We analyzed a few metrics because we were curious to see the evolution of the development process at EPU. With every new version, a new set of new features was added, the number
slightly increasing over time, as seen in the following graph:
22 new features added in the latest version (4.0) may not look like much, but, at a closer look, the smallest feature in the change set required 18 hours of works, while the most
complex one – around 550 hours. For all the 22 features, the EPU team has worked a total of 2689 hours, which makes an average 122 hours/feature.
From the moment EPU was sent in production, it has grown approx. 600.000 lines of code.
But as an application starts to build up, one iteration at a time, your quality assurance (testing) team enters the scene, reminding you that software is not only about quantity, but
also about quality. And from their point of view, their most important task regarding software quality is to identify as many errors as possible, before a change-set gets to the client
(internally reported errors). So we wanted to calculate the number of errors per 1 k (1000) lines of code for each product release, as we wanted to have a better idea where we stand.
As you can see, the report decreased pretty constantly. The ability to improve the errors/k lines of code ratio is not some superpower but a direct effect of gaining more experience
into the project with each iteration.
Last but not least, it is most important that the product quality is measurable at the customer end, so another metric that we want to track on a permanent basis is the number of bugs
reported by the client after each release per 1000 lines of code. Thanks to our Service Tracking And Reporting application (STAR) that was easily done.
The after release bug report rate per 1k lines of code has been constantly lower, from 1.5 to 0.4. Cool, right?

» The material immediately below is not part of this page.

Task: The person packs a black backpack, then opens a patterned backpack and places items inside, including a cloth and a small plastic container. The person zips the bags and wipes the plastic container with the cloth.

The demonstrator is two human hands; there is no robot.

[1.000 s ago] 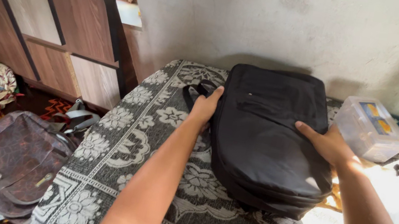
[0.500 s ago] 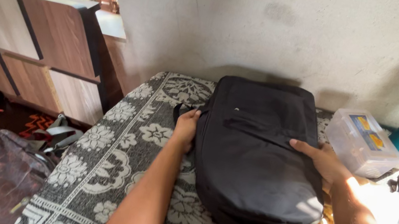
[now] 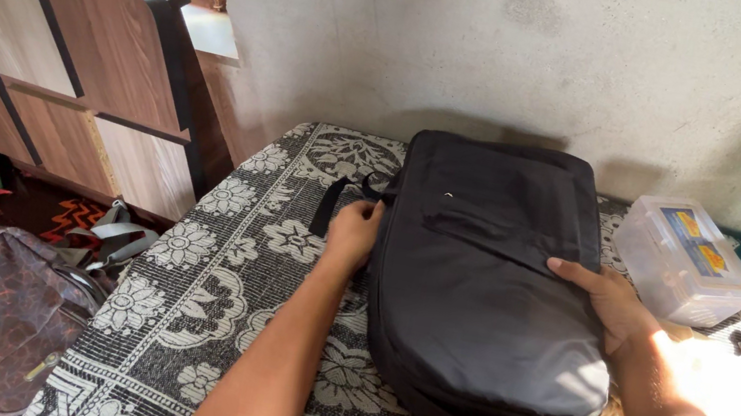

Sebastian Dumitrescu explains the numbers: “As an application becomes more mature, the expertise from previous versions and iterations helps developers and testers become more
and more efficient. Also, having a pretty stable team over the project development lifespan and a dedicated test-team forging more and more automated tests with every release, has
contributed a lot to this evolution.”
A Vertical History
“Still, no matter how much progress is made and how mature an application, some things never change”, Sebastian likes to joke. “One of them is the density of reported bugs growing at a
steep rate before each delivery date.” A reality we tried to illustrate in the following vertical project history:
The facts presented in this article, though sometimes simplified to make them more straightforward are based on actual data. But behind the facts there’s a hardworking, highly
professional team of specialists doing their job every day in a modest, old-school manner. Just like a reliable German engine. And this is kind of exceptional, too.